### Exercise prompt
Determine the count of lines in the data below that include the word "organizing", and give nothing besides it.
-- Opening Marker --
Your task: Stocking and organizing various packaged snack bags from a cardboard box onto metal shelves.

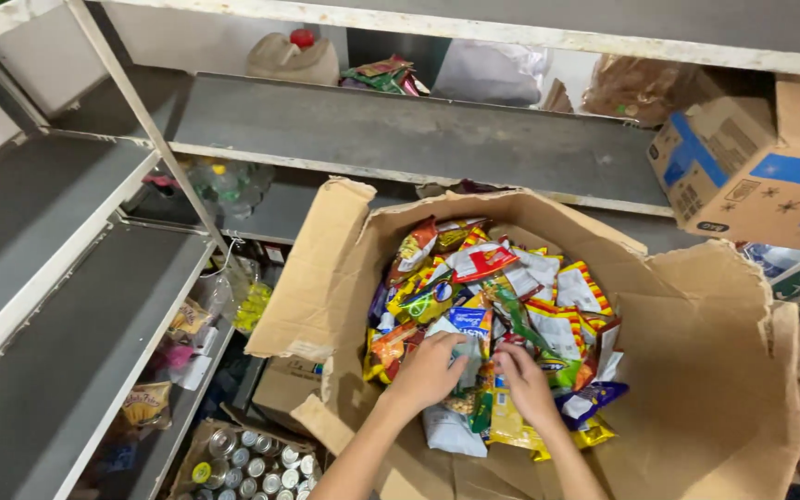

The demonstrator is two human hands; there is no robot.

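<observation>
Around you stand grey metal shelves, mostly bare, with a blue-and-brown carton on the right end of the middle one and a cream jug far back. Before you sits a big open cardboard box, its torn flaps spread wide, filled with a heap of colourful snack packets. Lower left, an open case of tin cans rests on the floor beside the shelving.

Your hands are both down in the near edge of the heap, close together. Your left hand is curled with its fingers closed on a pale packet that stands roughly upright, long axis running away from you. Your right hand pinches at the same spot from the other side; whether it grips that packet or its neighbour, you cannot tell. The packet lies between your hands, the left one nearer.
</observation>
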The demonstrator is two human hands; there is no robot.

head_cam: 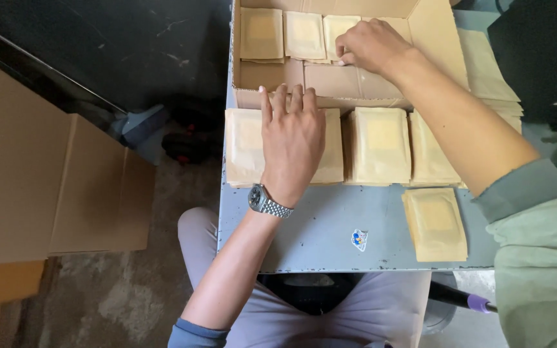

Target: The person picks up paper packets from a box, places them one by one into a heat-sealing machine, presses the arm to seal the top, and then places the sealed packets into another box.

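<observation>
packets in box: three flat tan padded packets [304,35] stand in a row at the far end of the open cardboard box [436,38].
right hand: right hand [372,45] pinches the edge of the third packet, fingers curled on it.
left hand: left hand [291,138] lies flat, fingers released, on the nearest stack [243,145] just before the box.
step: packing looks barely begun; the next move calls for seating that packet flush.
other packets: more stacks [381,145] alongside, one packet [434,224] apart.
sticker: small blue-white sticker [359,240] on the grey table [317,235].

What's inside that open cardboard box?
The cardboard box holds a row of tan padded envelopes; the right hand covers some. Its bottom is mostly hidden.
</observation>
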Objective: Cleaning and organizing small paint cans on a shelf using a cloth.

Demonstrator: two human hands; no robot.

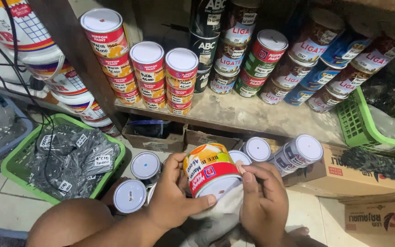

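Orange-and-red paint tin (210,170), lid white

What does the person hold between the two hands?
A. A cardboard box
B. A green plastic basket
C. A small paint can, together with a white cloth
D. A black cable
C: the left hand and the right hand hold a small paint can, and a white cloth lies against its underside; the green basket stands apart on the floor.

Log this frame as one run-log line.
left hand: grips paint can | right hand: presses white cloth to can lid | near: white-lidded cans on floor | behind: shelf of stacked cans
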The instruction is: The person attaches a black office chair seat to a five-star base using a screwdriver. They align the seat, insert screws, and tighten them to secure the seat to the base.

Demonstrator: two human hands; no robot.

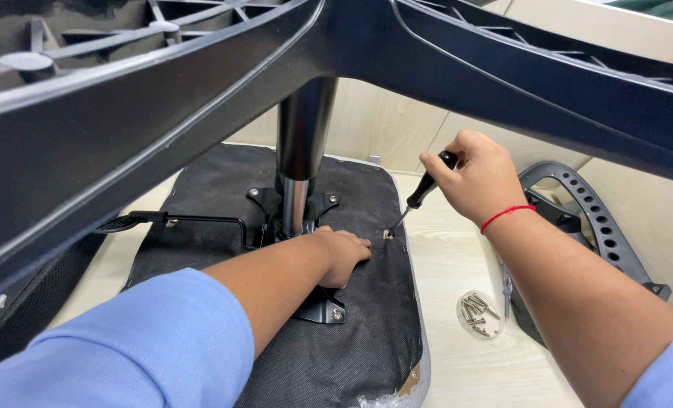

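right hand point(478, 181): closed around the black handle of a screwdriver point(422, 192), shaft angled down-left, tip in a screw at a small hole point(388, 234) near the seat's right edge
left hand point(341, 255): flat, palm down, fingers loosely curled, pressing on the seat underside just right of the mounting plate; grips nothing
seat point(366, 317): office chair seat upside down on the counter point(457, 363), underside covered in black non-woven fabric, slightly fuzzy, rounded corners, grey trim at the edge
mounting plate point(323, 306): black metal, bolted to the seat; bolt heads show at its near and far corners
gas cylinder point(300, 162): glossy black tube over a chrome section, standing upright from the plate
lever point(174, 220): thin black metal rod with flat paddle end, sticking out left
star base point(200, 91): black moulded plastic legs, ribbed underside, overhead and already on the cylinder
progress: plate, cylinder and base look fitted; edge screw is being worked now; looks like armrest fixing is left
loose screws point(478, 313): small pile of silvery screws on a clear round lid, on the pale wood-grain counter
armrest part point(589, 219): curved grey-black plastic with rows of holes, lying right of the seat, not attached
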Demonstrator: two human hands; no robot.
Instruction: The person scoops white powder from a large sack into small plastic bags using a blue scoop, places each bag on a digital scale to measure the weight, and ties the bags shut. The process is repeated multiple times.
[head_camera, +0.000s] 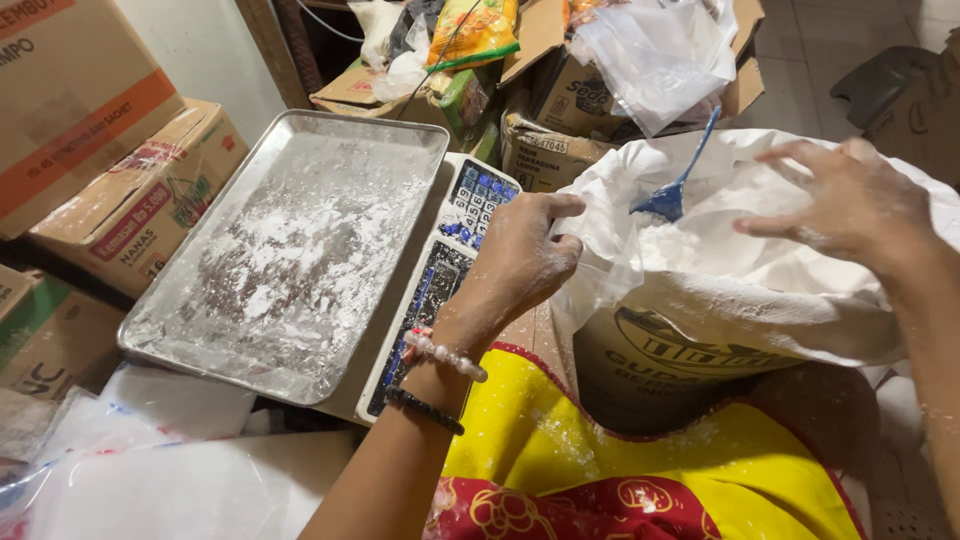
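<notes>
A big sack of white powder (760, 300) stands open in front of me, its white liner folded out over the rim. My left hand (520, 255), dusted white, pinches the liner's left edge. Over the sack's right side hovers my right hand (850, 200), fingers spread, holding nothing. A blue scoop (672, 195) stands stuck in the powder between the two hands. To the left sits a weighing scale with a powder-dusted metal tray (290, 250) and a blue keypad (478, 205).
Cardboard boxes (140, 200) are stacked along the left. More boxes with clear plastic bags (655, 55) and snack packets stand behind the sack. Plastic sheets (150, 470) lie at the lower left. My yellow and red apron (620, 470) covers my lap.
</notes>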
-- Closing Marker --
### Response box
2